The Nexus One, of course, is an Android device. It is a quite nice
handset, really, but the world is increasingly gifted with a wide choice of
nice Android handsets. What sets the Nexus One apart is its relative
openness; it need not be jailbroken, the bulk of its necessary software is
free, and there is a variety of alternative Android builds to run on it.
No other current-generation Android handset is so open, with the
near-exception of the Motorola Droid - but Motorola has made it clear that
the Droid's successors will not be so easy to work with. When the Nexus
One is gone, if and until something else replaces it, the Android world
will be more closed than it was before.
It is worth noting that the Nexus One is not going away entirely; it will
be available alongside the ADP2 handset for developers set up as publishers
in the Android market. But it will no longer be available as a mainstream
consumer item.
The Nexus One has been widely portrayed as a commercial failure - and
perhaps it is. It is an expensive device - on the face of it, rather more
so than a shiny new iPhone 4, and it doesn't even come with a free
case. The headline version only works well with the smallest carrier in
the US, though an AT&T-capable version was eventually released as
well. No US carriers sell it to their customers directly (your
editor did just stumble across one for a mere €500 in a European Vodafone
store). Promotion of the Nexus One was minimal and, seemingly, limited to
Google's advertising network. Prospective customers have also figured out
that, despite its towering strengths elsewhere, Google really just doesn't
quite get the concept of customer support.
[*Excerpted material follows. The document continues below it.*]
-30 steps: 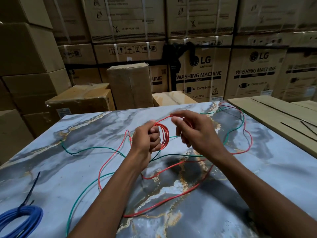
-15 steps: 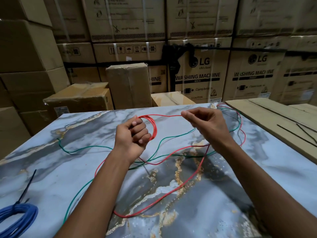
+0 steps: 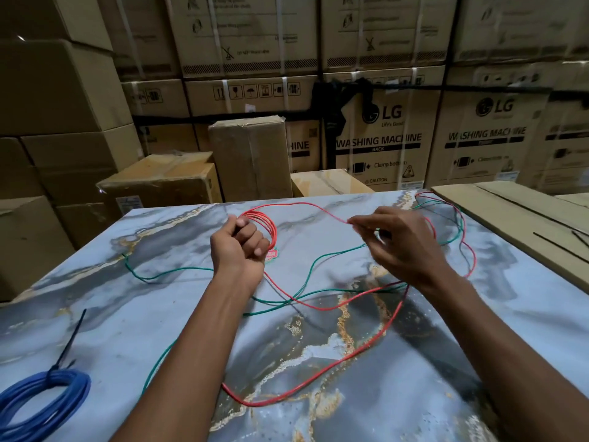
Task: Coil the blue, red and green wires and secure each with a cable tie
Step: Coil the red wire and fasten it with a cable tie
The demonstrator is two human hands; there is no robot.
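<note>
My left hand [image 3: 240, 247] grips a small coil of red wire [image 3: 266, 226] above the marble table [image 3: 95, 301], fingers curled round several loops. From the coil a red strand arcs right to my right hand [image 3: 398, 247], which pinches it between thumb and fingertips. The rest of the red wire [image 3: 366, 349] trails loose over the table in a big loop. A green wire [image 3: 338, 253] lies uncoiled beneath, crossing the red one. At the near left sits the blue wire [image 3: 41, 400], coiled and bound with a black cable tie [image 3: 68, 342].
A flat cardboard sheet [image 3: 510, 224] with thin black cable ties [image 3: 561, 247] on it lies at the table's right. Stacked cardboard boxes [image 3: 248, 154] stand close behind the far edge and to the left.
My hands have drawn apart: the left moved left and away with the red coil, the right moved right along the strand. The loose red loop on the table has shifted.
</note>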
So the odds were rather stacked against this device from the beginning.
One could hope that the prospect of an open device would be enough to
motivate people to overcome the obstacles listed above and get a device
like a Nexus One anyway. But the truth of the matter is that, at this
point, openness at that level is not much use to most handset users. Your
editor will confess that he still feels a certain childlike joy at the
prospect of reflashing an expensive device that he depends on, possibly
bricking it, then painfully restoring all of the settings and discovering
all of the new bugs which have been added. It's the sort of adrenaline
experience that others, perhaps, seek through horror movies, bungee
jumping, investing in equities, or PHP programming. There is no accounting
for taste, it seems.
Not that many customers have a taste for the Nexus One experience,
especially when even relatively locked-down Android handsets seem more open
than many of the alternatives.
[PULL QUOTE:
The pessimistic among us can be forgiven for concluding that the battle for
open handsets is being lost.
END QUOTE]
The pessimistic among us can be forgiven for concluding that the battle for
open handsets is being lost. The carriers determine which devices will be
successful in the market, and they have absolutely no interest in
openness. Customers are irresistibly drawn to heavily advertised, shiny
devices with low up-front costs; they just do not see any reason to insist
on more open devices or, even, freedom from carrier lock-in. Attempts to create a
market in open handsets - Nexus One, OpenMoko - seem to go down in flames.
By this reasoning, we may well all be using Linux-based handsets in the
future, but the freedom that attracted many of us to Linux will have been
lost.
By now, some readers are certainly protesting that this discussion ignores
another mostly-open device: Nokia's N900. It's not clear that the N900 has
been a commercial success either; your editor has yet to see one outside of
a Linux-oriented conference. Still, the N900 might just point toward an
interesting, less pessimistic future.
The MeeGo system remains a bit of a dark horse; it's arriving late to a
well-established party. But MeeGo has some interesting attributes,
including a real attempt to create an open, community-oriented culture and
the backing of a pair of large companies with significant stakes in the
outcome. Nokia and Intel are both watching the smartphone market happen
without them; Nokia, in particular, very much needs to find a way back into
the game. MeeGo appears to be part of the plan for that reentry, so
considerable resources are being put into its development. As a result,
MeeGo is quickly developing into something interesting.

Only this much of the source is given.